No, that’s not The Undertaker’s hand spawning from beneath the dirt to choke Kane — it’s a courtside fan who likely took a massive body check from Steven Adams during the defense of Mills’ shot attempt, and was either clinging to Adams as she fell or was using him as a hand rail to regain her balance.
Needless to say, Steven was NOT pleased.
1 Second Left:
Kawhi and LaMarcus continue to struggle to obtain possession. Time is running out.
0 Seconds Left:
Game Over. Serge Ibaka wins the scrum for the loose basketball, the Thunder prevail, and Steven Adams looks like he is about to tomahawk the fan who held onto him through the roof.
What we learned from Game 2 at the AT&T Center:
1) The Spurs may have the better basketball "team," but, the Thunder have two of the best four basketball players in the world and you’re damn right "star power" can supersede "team play" at times.
2) When it comes to end-of-game X’s and O’s, Billy Donovan and Scott Brooks have way too much in common.

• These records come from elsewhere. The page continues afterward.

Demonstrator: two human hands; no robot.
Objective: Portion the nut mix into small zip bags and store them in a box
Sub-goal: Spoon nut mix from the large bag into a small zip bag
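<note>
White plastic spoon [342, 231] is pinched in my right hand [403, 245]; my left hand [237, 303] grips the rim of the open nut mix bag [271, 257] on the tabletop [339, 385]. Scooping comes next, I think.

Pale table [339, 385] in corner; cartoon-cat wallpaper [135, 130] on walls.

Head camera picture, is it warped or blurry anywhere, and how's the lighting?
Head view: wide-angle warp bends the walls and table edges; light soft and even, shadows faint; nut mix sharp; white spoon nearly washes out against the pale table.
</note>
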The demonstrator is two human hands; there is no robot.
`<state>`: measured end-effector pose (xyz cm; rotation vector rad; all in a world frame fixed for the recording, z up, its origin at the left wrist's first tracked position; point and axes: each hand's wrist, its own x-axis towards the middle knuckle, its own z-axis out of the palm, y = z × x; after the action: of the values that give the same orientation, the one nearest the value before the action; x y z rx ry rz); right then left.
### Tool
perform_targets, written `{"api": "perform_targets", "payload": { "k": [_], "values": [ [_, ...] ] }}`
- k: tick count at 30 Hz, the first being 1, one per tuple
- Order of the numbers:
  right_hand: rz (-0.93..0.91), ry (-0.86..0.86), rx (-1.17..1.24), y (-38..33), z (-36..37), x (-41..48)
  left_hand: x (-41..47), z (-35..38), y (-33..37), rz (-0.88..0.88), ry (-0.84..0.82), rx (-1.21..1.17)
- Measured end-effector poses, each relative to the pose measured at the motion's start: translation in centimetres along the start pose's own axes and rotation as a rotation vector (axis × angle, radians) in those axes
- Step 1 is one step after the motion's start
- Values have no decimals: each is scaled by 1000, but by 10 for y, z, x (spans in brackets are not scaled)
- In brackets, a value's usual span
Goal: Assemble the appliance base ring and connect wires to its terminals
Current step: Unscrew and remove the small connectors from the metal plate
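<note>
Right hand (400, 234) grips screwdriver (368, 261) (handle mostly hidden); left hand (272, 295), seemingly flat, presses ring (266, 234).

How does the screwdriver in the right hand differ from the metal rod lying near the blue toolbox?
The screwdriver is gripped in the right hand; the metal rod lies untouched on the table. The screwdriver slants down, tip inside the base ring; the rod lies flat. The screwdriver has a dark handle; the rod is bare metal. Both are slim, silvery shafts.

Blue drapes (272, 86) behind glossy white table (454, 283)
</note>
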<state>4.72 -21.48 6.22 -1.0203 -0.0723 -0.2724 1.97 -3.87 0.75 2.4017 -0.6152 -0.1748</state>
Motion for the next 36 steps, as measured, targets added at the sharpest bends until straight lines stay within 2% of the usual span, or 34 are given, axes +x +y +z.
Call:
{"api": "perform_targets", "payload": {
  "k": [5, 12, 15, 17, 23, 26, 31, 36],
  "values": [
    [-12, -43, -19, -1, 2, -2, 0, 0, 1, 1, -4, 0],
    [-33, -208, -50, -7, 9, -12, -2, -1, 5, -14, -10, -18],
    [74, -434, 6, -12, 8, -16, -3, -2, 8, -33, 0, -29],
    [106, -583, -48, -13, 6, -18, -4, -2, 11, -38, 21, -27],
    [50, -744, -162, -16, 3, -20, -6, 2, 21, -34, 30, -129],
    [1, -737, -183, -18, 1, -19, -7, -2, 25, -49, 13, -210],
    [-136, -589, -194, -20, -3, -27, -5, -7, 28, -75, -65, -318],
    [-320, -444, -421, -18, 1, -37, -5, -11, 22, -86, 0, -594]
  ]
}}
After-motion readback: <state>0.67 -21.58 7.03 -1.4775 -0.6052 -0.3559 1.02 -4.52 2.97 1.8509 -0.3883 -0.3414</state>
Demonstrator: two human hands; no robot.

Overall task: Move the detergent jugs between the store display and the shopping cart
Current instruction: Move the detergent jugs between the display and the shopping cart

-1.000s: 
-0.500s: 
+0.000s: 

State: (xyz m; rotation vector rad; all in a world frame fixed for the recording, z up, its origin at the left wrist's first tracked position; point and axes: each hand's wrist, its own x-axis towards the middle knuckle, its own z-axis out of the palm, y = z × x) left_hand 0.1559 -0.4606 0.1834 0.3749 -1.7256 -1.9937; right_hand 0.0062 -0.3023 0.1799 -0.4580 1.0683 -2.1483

3) Popovich might trust his team a little TOO much
4) Steven Adams is very scary.
5) When the refs panic and/or are put in an overly subjective spot, they’re just gonna let things play out – and you know what? It’s kind of refreshing.
6) Nevermind, I miss Joey Crawford during moments like this
7) Manu Ginobili still got it.
8) Never let Dion Waiters do anything important.
9) Read #8 again.
10) Remember that 30+ point blowout in Game 1? Yeah, neither do I.
Coach Pop your thoughts on the game’s final moments? Please blink if you are OK with what transpired.